• [TASK] Reproduce the listing exactly. Omit pictures.

• [INFORMATION PROVIDED]
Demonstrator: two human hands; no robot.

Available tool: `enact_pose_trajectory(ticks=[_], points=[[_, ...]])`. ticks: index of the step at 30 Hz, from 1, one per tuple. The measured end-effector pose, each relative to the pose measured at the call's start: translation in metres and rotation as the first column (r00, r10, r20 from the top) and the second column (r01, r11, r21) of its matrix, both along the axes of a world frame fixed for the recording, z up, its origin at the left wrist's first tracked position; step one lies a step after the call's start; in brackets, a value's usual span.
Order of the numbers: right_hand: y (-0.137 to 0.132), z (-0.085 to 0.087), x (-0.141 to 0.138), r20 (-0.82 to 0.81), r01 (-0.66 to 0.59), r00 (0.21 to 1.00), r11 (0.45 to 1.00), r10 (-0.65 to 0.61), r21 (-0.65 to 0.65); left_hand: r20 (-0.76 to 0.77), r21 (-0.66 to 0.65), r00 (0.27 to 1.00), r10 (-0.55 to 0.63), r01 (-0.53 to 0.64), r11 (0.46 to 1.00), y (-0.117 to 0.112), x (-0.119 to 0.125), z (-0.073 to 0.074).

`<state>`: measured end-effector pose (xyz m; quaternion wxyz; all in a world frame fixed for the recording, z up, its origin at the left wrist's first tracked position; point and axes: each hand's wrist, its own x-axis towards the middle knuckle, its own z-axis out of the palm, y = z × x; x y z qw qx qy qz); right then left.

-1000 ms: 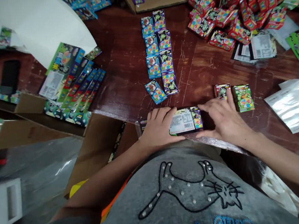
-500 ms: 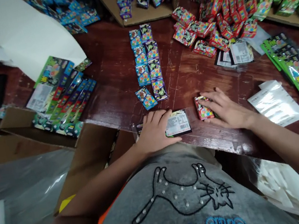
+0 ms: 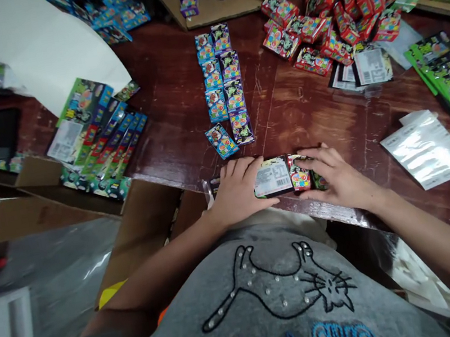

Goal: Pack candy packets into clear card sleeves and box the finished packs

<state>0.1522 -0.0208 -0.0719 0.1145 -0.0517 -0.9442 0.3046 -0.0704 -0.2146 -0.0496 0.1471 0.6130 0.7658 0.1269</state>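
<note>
At the table's front edge, my left hand (image 3: 238,192) lies over a flat black packet (image 3: 272,177) with a white barcode label, thumb along its near edge and fingers over its far side. My right hand (image 3: 337,176) grips a small red printed box (image 3: 299,172), whose left side meets the packet's right end. A green printed box (image 3: 319,180) shows partly under my right fingers. Beyond my hands stand two columns of small boxes, blue ones (image 3: 211,74) on the left and purple ones (image 3: 230,65) on the right. The nearest blue box (image 3: 222,140) lies askew.
A heap of red boxes (image 3: 309,30) lies at the back right, near black labelled packets (image 3: 372,66). Silver-white pouches (image 3: 429,150) and green-black packets (image 3: 444,71) lie to the right. A stack of multicoloured packs (image 3: 94,126) and cardboard cartons (image 3: 23,215) stand left.
My right hand has moved left with the red box, which now meets the packet's end. The green box shows more beside it. My left hand stays on the packet; the view has shifted slightly.
</note>
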Motion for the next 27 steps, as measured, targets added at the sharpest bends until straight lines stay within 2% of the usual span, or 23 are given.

• [EXPECTED ANSWER]
Demonstrator: two human hands; no robot.

Available tool: `enact_pose_trajectory(ticks=[_], points=[[_, ...]])`. ticks: index of the step at 30 Hz, from 1, one per tuple. The measured end-effector pose, each relative to the pose measured at the call's start: translation in metres and rotation as the first column (r00, r10, r20 from the top) and the second column (r01, r11, r21) of its matrix, both along the axes of a world frame fixed for the recording, z up, its origin at the left wrist's first tracked position; step one lies a step after the call's start; in brackets, a value's usual span.
Order of the numbers: right_hand: y (-0.137 to 0.132), z (-0.085 to 0.087), x (-0.141 to 0.138), r20 (-0.82 to 0.81), r01 (-0.66 to 0.59), r00 (0.21 to 1.00), r11 (0.45 to 1.00), r10 (-0.65 to 0.61), r21 (-0.65 to 0.65); left_hand: r20 (-0.76 to 0.77), r21 (-0.66 to 0.65), r00 (0.27 to 1.00), r10 (-0.55 to 0.63), r01 (-0.53 to 0.64), r11 (0.46 to 1.00), y (-0.117 to 0.112), x (-0.119 to 0.125), z (-0.073 to 0.074).

`<state>`: measured end-effector pose (xyz m; quaternion wxyz; all in a world frame fixed for the recording, z up, its origin at the left wrist's first tracked position; point and axes: each hand's wrist, its own x-axis towards the middle knuckle, its own z-axis out of the palm, y = z × x; x y z qw qx qy qz); right then left.

-1000 ms: 
-500 ms: 
+0 ms: 

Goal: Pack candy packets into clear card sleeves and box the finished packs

<state>0.1522 -0.0208 -0.0719 0.1145 -0.0517 -0.9442 0.3046 -0.0704 -0.2146 -0.0496 0.1471 0.6130 0.7658 0.1269</state>
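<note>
At the table's front edge, my left hand (image 3: 238,192) lies over a flat black packet (image 3: 272,177) with a white barcode label, thumb along its near edge and fingers over its far side. My right hand (image 3: 337,176) grips a small red printed box (image 3: 299,172), whose left side meets the packet's right end. A green printed box (image 3: 319,180) shows partly under my right fingers. Beyond my hands stand two columns of small boxes, blue ones (image 3: 211,74) on the left and purple ones (image 3: 230,65) on the right. The nearest blue box (image 3: 222,140) lies askew.
A heap of red boxes (image 3: 309,30) lies at the back right, near black labelled packets (image 3: 372,66). Silver-white pouches (image 3: 429,150) and green-black packets (image 3: 444,71) lie to the right. A stack of multicoloured packs (image 3: 94,126) and cardboard cartons (image 3: 23,215) stand left.
My right hand has moved left with the red box, which now meets the packet's end. The green box shows more beside it. My left hand stays on the packet; the view has shifted slightly.
</note>
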Motion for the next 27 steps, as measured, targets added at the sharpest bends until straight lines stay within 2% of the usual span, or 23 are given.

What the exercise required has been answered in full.